**EXERCISE AIM**
Below are the records; give again exactly the line with "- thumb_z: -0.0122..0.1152", the line with "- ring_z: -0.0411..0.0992", and each line that lies between them, and nothing besides.

**DATA TO EXAMINE**

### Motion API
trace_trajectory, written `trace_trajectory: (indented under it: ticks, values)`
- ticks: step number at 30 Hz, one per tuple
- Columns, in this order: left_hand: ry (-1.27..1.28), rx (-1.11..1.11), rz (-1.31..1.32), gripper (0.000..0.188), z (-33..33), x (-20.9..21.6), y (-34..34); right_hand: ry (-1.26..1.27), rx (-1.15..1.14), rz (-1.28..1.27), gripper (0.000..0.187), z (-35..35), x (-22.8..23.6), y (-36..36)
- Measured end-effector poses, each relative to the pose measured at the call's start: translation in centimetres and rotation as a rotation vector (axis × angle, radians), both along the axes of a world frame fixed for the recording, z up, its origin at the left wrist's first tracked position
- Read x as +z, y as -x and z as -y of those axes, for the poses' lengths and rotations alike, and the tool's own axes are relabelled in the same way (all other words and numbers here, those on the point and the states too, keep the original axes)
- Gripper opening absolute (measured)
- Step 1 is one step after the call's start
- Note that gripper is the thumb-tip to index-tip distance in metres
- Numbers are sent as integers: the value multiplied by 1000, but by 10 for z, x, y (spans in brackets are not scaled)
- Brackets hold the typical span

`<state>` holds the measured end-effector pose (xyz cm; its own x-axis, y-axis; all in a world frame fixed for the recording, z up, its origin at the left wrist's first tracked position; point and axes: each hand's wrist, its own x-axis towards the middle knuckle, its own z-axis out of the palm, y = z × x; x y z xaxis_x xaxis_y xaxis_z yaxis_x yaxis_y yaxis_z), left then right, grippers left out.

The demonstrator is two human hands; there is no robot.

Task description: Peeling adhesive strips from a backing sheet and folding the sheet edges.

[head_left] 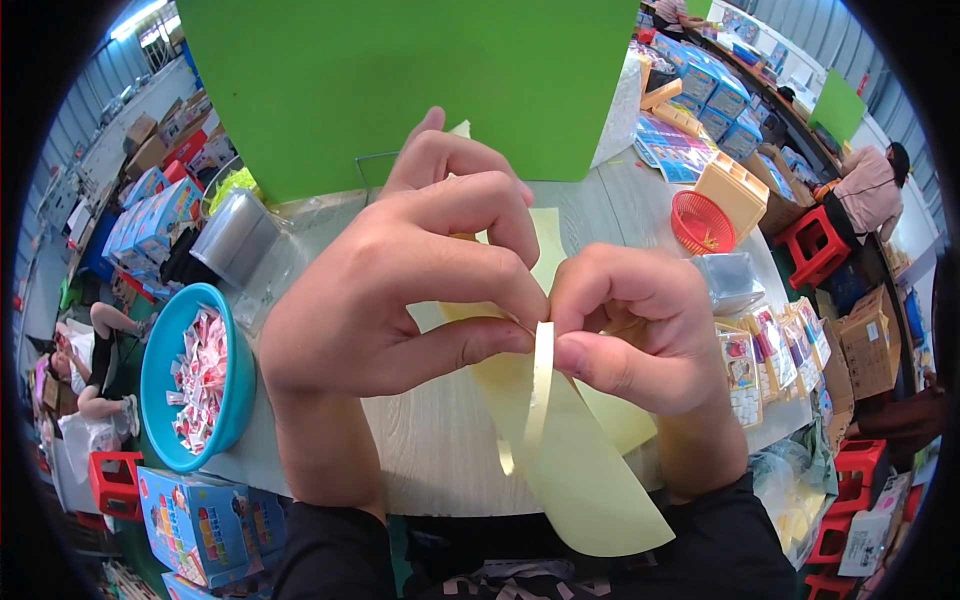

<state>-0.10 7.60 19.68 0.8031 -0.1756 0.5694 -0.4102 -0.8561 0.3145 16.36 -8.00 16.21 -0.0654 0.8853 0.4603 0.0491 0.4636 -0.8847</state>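
Observation:
A pale yellow sheet (598, 485), paper or thin card with a rounded corner, hangs from my hands over the near edge of the table. Thumb and forefinger of my left hand (370, 270) are closed on its upper end, the other fingers curled above. Close beside them, my right hand (645, 335) pinches the same spot with thumb and bent forefinger. Between the two pinches a narrow pale strip (540, 375) stands out along the sheet's edge. More yellow material (545, 240) shows behind my fingers; whether it is one piece with the sheet I cannot tell.
Left on the table stands a turquoise basin (243, 400) of small wrapped packets, near clear plastic sleeves (237, 238). A green board (400, 80) rises at the back. To the right are a red basket (690, 240), a cream tray (735, 192) and several packaged sets (775, 345).

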Motion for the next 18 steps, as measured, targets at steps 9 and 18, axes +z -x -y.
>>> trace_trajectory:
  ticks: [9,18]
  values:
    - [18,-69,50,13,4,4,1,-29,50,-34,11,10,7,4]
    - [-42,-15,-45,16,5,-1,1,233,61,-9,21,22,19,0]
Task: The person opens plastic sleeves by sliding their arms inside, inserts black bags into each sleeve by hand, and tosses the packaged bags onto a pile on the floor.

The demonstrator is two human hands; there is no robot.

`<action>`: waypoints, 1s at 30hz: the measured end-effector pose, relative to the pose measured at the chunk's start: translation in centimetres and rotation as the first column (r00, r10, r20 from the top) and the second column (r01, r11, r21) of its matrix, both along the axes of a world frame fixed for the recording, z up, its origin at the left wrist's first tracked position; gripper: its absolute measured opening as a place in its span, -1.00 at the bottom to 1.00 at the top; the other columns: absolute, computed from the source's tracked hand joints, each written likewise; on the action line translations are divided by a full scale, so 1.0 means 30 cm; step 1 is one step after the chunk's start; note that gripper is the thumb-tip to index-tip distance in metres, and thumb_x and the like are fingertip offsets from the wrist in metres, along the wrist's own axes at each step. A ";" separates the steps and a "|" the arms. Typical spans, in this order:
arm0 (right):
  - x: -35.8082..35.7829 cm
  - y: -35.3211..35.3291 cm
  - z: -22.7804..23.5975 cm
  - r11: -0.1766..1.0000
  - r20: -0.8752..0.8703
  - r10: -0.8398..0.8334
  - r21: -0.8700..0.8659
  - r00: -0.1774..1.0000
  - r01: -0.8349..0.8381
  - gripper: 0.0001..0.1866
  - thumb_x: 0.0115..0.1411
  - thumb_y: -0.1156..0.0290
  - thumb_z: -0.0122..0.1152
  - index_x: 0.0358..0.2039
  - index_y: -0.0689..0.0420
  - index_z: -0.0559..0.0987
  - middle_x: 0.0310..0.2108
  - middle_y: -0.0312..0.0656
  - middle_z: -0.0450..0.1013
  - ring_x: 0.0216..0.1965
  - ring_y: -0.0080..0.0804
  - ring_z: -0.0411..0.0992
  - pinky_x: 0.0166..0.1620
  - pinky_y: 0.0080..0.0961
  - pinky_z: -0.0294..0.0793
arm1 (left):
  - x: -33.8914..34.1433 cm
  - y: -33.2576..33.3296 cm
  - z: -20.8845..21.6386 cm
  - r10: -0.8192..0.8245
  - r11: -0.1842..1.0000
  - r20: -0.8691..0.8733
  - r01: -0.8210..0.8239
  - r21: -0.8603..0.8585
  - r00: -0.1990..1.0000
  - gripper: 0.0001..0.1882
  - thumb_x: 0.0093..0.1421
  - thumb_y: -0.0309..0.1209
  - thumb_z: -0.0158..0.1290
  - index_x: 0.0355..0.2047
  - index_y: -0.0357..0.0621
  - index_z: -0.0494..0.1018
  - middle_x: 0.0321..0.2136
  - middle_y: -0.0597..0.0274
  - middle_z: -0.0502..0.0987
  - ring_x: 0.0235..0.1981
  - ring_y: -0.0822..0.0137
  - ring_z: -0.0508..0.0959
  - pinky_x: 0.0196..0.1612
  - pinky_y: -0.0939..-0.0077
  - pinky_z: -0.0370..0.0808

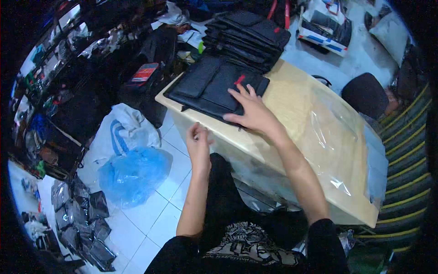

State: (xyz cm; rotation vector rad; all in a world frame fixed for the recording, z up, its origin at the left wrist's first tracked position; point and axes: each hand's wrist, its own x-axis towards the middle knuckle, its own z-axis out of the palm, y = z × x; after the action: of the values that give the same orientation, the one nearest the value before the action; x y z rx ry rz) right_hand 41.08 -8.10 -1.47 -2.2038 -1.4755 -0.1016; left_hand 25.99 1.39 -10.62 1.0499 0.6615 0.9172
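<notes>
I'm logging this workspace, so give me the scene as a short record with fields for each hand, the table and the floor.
Left hand: fingers curled, beside the table's near edge; any held item cannot be made out
Right hand: fingers spread on the black bag
Bag: lying flat, red tag near the right fingertips
Table: cream top; stacked black bags behind the bag, clear plastic to the right
Floor, left: white sack, blue plastic, dark packets

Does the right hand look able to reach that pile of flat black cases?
Probably yes: the right hand rests on a flat black case with a red tag, close beside the pile, and nothing visible blocks the way.
</notes>
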 end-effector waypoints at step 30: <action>-0.282 -0.310 -0.095 0.991 -0.766 0.084 0.130 0.637 0.026 -0.23 -0.23 0.21 0.50 -0.04 0.36 0.41 -0.11 0.01 0.47 -0.09 -0.21 0.45 0.05 -0.39 0.36 | -0.405 0.089 -0.234 -0.208 0.912 0.239 0.276 -0.303 0.948 -0.31 -0.08 -0.59 0.21 0.08 -0.31 0.18 -0.05 0.01 0.41 -0.06 0.05 0.47 -0.01 0.13 0.47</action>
State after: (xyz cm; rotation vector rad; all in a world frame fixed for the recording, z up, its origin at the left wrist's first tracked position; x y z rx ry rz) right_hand 32.61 -17.39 -4.31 -1.7385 -0.9543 0.6730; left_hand 13.84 4.06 -17.63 0.7047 0.4807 0.6538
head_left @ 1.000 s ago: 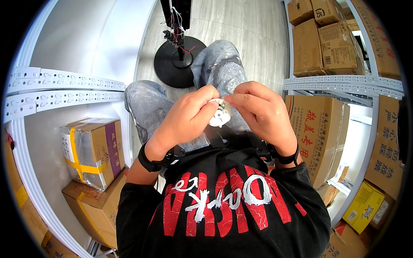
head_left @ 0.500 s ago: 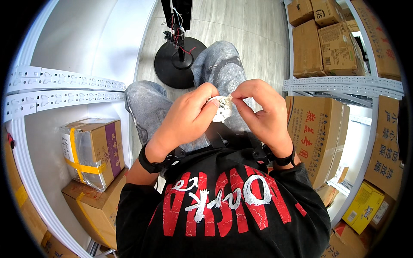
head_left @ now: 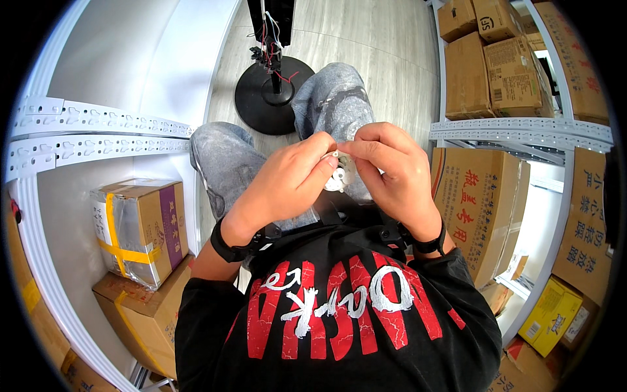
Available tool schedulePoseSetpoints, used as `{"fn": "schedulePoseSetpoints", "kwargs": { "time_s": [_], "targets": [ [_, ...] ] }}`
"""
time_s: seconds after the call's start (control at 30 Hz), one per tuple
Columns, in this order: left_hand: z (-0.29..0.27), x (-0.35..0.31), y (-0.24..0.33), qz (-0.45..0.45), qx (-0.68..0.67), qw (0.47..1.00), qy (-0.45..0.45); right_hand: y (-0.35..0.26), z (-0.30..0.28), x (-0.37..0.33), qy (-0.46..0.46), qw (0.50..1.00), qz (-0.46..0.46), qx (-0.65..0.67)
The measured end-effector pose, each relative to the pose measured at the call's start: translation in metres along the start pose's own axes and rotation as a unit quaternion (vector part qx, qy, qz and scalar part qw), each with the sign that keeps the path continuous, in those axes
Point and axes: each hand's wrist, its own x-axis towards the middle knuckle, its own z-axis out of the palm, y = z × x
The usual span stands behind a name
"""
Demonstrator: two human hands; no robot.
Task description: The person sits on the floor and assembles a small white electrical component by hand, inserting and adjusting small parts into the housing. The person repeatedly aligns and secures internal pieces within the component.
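Observation:
Above my lap, my left hand [head_left: 284, 179] grips a small round white plastic part [head_left: 337, 179] between thumb and fingers. Raised round details show on its face. My right hand [head_left: 397, 171] is closed in a pinch at the part's upper edge, its fingertips meeting those of the left hand. Whatever sits between the right fingertips is too small and covered to make out. Both hands partly hide the part.
Beyond my knees a black post with loose wires [head_left: 271, 39] rises from a round black base [head_left: 273, 98]. White metal shelving [head_left: 104, 121] flanks me on both sides. It holds a taped carton [head_left: 140, 228], a large brown carton [head_left: 473, 209] and a yellow box [head_left: 552, 317].
My right hand has shifted slightly left, bringing its fingertips against the left hand's. The white part has tilted and sits a little lower, with more of its upper edge covered.

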Motion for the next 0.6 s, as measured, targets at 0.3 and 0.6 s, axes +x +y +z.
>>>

**EXERCISE SOLUTION**
  - thumb_z: -0.0122..0.1152
  - index_x: 0.0358..0.2039
  - index_y: -0.0689..0.0420
  - index_z: -0.0559..0.0987
  - middle_x: 0.0310..0.2108
  - middle_y: -0.0312..0.0656
  - middle_z: -0.0450..0.1013
  - ring_x: 0.0216..0.1965
  - ring_y: -0.0080..0.0804
  - ring_z: -0.0411..0.0992

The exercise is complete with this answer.